The Purpose of My Life

Many times I have read high-reaching exhortations in Scripture like “seek first the Kingdom of God,” and “remain in my love,” and “love one another as I have loved you,” and “be anxious for nothing,” to name only a few. Not only do I read them, but I also agree with them and pray that I would understand them more. Yet I realize that my reading, agreeing with, and to some degree understanding these truths pale in the face of being transformed by them and allowing them to become part of who I am. 

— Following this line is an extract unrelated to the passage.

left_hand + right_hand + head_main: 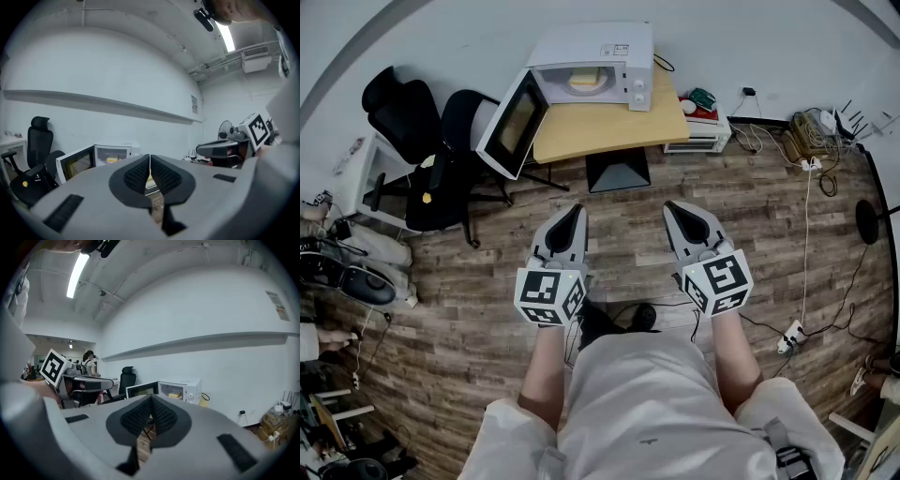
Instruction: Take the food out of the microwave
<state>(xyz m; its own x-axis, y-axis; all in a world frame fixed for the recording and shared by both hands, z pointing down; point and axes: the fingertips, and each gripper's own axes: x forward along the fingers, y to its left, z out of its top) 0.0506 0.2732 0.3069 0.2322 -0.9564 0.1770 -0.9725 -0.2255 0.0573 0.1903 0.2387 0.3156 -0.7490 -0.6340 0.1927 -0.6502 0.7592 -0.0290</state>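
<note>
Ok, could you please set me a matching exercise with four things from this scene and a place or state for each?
Things:
1. microwave door
2. food
3. left gripper
4. high-backed office chair

Places or states:
A. shut, with nothing between the jaws
B. swung open
C. on the floor, left of the table in the head view
D. inside the microwave

Pairs: 1-B; 2-D; 3-A; 4-C
</note>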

When Fr. Walter Ciszek was taken prisoner in communist Russia during WWII, he was stripped of everything. He lost material possessions, communication with loved ones, familiar routines and comforts, and the freedoms we so often take for granted. He could no longer decide where to go, what to talk about with the people around him, or even basic things like when to go to the bathroom. Yet in his book, He Leadeth Me, Fr. Ciszek describes his captivity as a time when God led him to a place of true interior freedom. It was the constricting circumstances themselves that served as the backdrop for God to teach him great lessons of love and trust and faith:

Through the long years of isolation and suffering, God has led me to an understanding of life and his love that only those who have experienced it can fathom. He had stripped away from me many of the external consolations, physical and religious, that men rely on and had left me with a core of seemingly simple truths to guide me. And yet what a profound difference they had made in my life, what strength they gave me, what courage to go on! I wanted to tell others about them – indeed, I felt one reason that God in his providence had brought me safely home was so that I might help others understand these truths a little better.

After voluntarily entering Russia with the desire to share his faith with a needy people, Fr. Ciszek describes a time of great disappointment in realizing that no one would allow him to speak about religion or God for fear of government retaliation. His entire reason for going to Russia, as he discerned it, was nullified by the insurmountable obstacle of imposed silence. And then he came to a simple, yet profound truth: the sole purpose of him being in Russia, and indeed of his entire life, was to do the will of God. 

…not the will of God as we might wish it, or as we might have envisioned it, or as we thought in our poor human wisdom it ought to be. But rather the will of God as God envisioned it and revealed it to us each day in the created situations with which he presented us…. [T]o grasp this divine truth, simple as it sounds, and to work at it, to face each moment of every day in the light of its inspiration, to attempt, insofar as we can, to recall it in every situation and circumstance of our daily lives, to labor day in and day out to make it the sole principle by which our every action is guided and towards which we aim, is to come to know at last true joy and peace of heart, secure in the knowledge we are attempting always and in everything to do God’s will, the only purpose ultimately for which we exist, the end for which alone we were created. There is no greater security a man could ask, no greater serenity a man can know.

Fr. Ciszek’s dire circumstances offered him the privilege of learning these truths deeply and intimately. My life does not offer me the same circumstances, and I cannot honestly say that I wish for them. Yet I do intensely long for Jesus and his truths. And then, in praying and reflecting on He Leadeth Me, I suddenly realized with incredible hope and joy, that even though my life does not include the trials that Fr. Ciszek endured, I can still apply this divine truth of knowing that I exist to do the will of God, to my mundane life. In my everyday interactions with others, beginning with those closest to me, I can be an instrument of God’s love. I can seek to glorify Jesus in every encounter I have with others, especially in the most difficult interactions. When I am tired, feel overworked or mistreated in any way, I can choose to respond with the love of Christ and thereby seek in all things to glorify God. 

“So, whether you eat or drink, or whatever you do, do all to the glory of God” (I Cor. 10:31).